- **Your assignment**: Without the pictures, retype each line below exactly as it stands.
- Opening Delimiter -
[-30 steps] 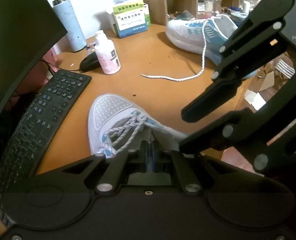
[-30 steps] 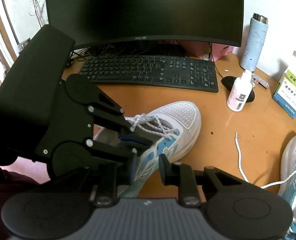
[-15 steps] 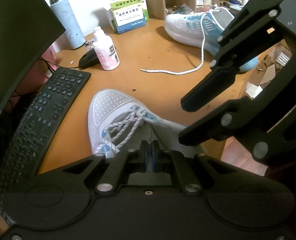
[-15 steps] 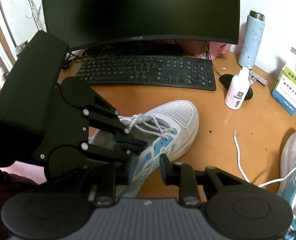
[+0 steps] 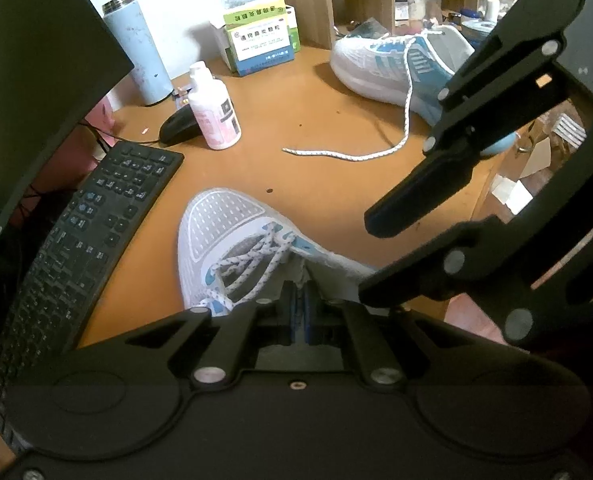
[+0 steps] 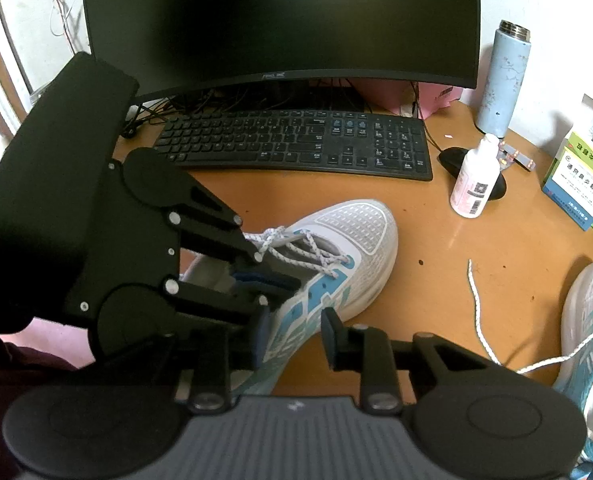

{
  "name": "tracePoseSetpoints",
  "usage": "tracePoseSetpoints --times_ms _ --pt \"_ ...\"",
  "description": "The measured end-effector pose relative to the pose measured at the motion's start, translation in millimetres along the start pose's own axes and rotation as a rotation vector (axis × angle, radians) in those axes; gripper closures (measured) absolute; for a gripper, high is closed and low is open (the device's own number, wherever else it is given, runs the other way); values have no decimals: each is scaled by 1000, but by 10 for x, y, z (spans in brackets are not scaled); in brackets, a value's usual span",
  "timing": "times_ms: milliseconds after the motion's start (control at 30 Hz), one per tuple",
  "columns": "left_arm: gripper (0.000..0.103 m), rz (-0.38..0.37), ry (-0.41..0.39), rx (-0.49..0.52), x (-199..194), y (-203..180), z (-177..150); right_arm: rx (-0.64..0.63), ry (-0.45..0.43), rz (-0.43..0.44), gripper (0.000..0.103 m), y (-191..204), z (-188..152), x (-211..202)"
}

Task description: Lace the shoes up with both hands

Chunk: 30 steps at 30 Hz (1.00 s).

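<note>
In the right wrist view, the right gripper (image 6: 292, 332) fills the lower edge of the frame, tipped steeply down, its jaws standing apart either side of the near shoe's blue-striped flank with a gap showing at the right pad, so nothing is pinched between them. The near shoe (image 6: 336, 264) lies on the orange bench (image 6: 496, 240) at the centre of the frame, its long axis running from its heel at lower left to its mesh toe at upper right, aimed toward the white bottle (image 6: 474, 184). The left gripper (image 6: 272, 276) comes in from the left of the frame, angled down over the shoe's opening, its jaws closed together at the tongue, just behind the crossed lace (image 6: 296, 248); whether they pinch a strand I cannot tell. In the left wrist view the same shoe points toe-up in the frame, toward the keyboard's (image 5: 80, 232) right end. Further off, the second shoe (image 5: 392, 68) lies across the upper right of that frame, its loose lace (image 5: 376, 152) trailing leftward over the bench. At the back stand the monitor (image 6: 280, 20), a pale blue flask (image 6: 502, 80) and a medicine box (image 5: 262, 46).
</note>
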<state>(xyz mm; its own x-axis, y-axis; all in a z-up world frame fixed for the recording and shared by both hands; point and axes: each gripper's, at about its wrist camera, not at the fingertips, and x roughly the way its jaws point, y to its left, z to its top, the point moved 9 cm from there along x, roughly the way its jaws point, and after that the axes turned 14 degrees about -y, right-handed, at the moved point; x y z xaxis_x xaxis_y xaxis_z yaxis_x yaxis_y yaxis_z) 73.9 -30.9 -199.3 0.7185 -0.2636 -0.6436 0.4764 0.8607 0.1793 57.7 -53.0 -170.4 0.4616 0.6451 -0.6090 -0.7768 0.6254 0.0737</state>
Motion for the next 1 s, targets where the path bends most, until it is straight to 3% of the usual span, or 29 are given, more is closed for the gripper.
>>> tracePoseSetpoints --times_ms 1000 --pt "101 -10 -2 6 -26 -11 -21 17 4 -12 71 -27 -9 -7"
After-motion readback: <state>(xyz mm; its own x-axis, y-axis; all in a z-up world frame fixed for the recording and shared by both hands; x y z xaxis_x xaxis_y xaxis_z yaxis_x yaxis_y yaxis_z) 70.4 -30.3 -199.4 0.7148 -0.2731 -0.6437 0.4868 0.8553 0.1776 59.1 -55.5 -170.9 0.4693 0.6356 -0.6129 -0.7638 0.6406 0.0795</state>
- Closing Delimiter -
- **Answer to the problem**:
[-30 steps] 
[-30 steps] 
[-15 steps] 
[-15 steps] 
[+0 steps] 
[+0 steps] 

{
  "name": "tracePoseSetpoints",
  "usage": "tracePoseSetpoints --times_ms _ --pt \"_ ...\"",
  "description": "The measured end-effector pose relative to the pose measured at the motion's start, translation in millimetres along the start pose's own axes and rotation as a rotation vector (axis × angle, radians) in those axes; gripper closures (measured) absolute; for a gripper, high is closed and low is open (the device's own number, wherever else it is given, runs the other way); values have no decimals: each is scaled by 1000, but by 10 for x, y, z (spans in brackets are not scaled); in brackets, a value's usual span",
  "timing": "times_ms: milliseconds after the motion's start (control at 30 Hz), one per tuple",
  "columns": "left_arm: gripper (0.000..0.103 m), rz (-0.38..0.37), ry (-0.41..0.39), rx (-0.49..0.52), x (-199..194), y (-203..180), z (-177..150); right_arm: rx (-0.64..0.63), ry (-0.45..0.43), rz (-0.43..0.44), gripper (0.000..0.103 m), y (-191..204), z (-188..152), x (-211..202)"
}

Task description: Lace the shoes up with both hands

Chunk: 30 steps at 30 Hz (1.00 s).

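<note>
In the right wrist view, the right gripper (image 6: 292, 332) fills the lower edge of the frame, tipped steeply down, its jaws standing apart either side of the near shoe's blue-striped flank with a gap showing at the right pad, so nothing is pinched between them. The near shoe (image 6: 336, 264) lies on the orange bench (image 6: 496, 240) at the centre of the frame, its long axis running from its heel at lower left to its mesh toe at upper right, aimed toward the white bottle (image 6: 474, 184). The left gripper (image 6: 272, 276) comes in from the left of the frame, angled down over the shoe's opening, its jaws closed together at the tongue, just behind the crossed lace (image 6: 296, 248); whether they pinch a strand I cannot tell. In the left wrist view the same shoe points toe-up in the frame, toward the keyboard's (image 5: 80, 232) right end. Further off, the second shoe (image 5: 392, 68) lies across the upper right of that frame, its loose lace (image 5: 376, 152) trailing leftward over the bench. At the back stand the monitor (image 6: 280, 20), a pale blue flask (image 6: 502, 80) and a medicine box (image 5: 262, 46).
</note>
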<state>(xyz mm; its own x-axis, y-axis; all in a z-up world frame fixed for the recording and shared by both hands; point and axes: each gripper's, at about its wrist camera, not at the fingertips, and x roughly the way its jaws point, y to its left, z to its top, the point moved 9 cm from there along x, roughly the way its jaws point, and after that the axes turned 14 degrees about -y, right-handed, at the moved point; x y z xaxis_x xaxis_y xaxis_z yaxis_x yaxis_y yaxis_z) 73.9 -30.9 -199.3 0.7185 -0.2636 -0.6436 0.4764 0.8607 0.1793 57.7 -53.0 -170.4 0.4616 0.6451 -0.6090 -0.7768 0.6254 0.0737</state>
Motion for the next 1 s, targets where the path bends most, until it is straight to 3% of the usual span, or 29 are given, more is closed for the gripper.
>>> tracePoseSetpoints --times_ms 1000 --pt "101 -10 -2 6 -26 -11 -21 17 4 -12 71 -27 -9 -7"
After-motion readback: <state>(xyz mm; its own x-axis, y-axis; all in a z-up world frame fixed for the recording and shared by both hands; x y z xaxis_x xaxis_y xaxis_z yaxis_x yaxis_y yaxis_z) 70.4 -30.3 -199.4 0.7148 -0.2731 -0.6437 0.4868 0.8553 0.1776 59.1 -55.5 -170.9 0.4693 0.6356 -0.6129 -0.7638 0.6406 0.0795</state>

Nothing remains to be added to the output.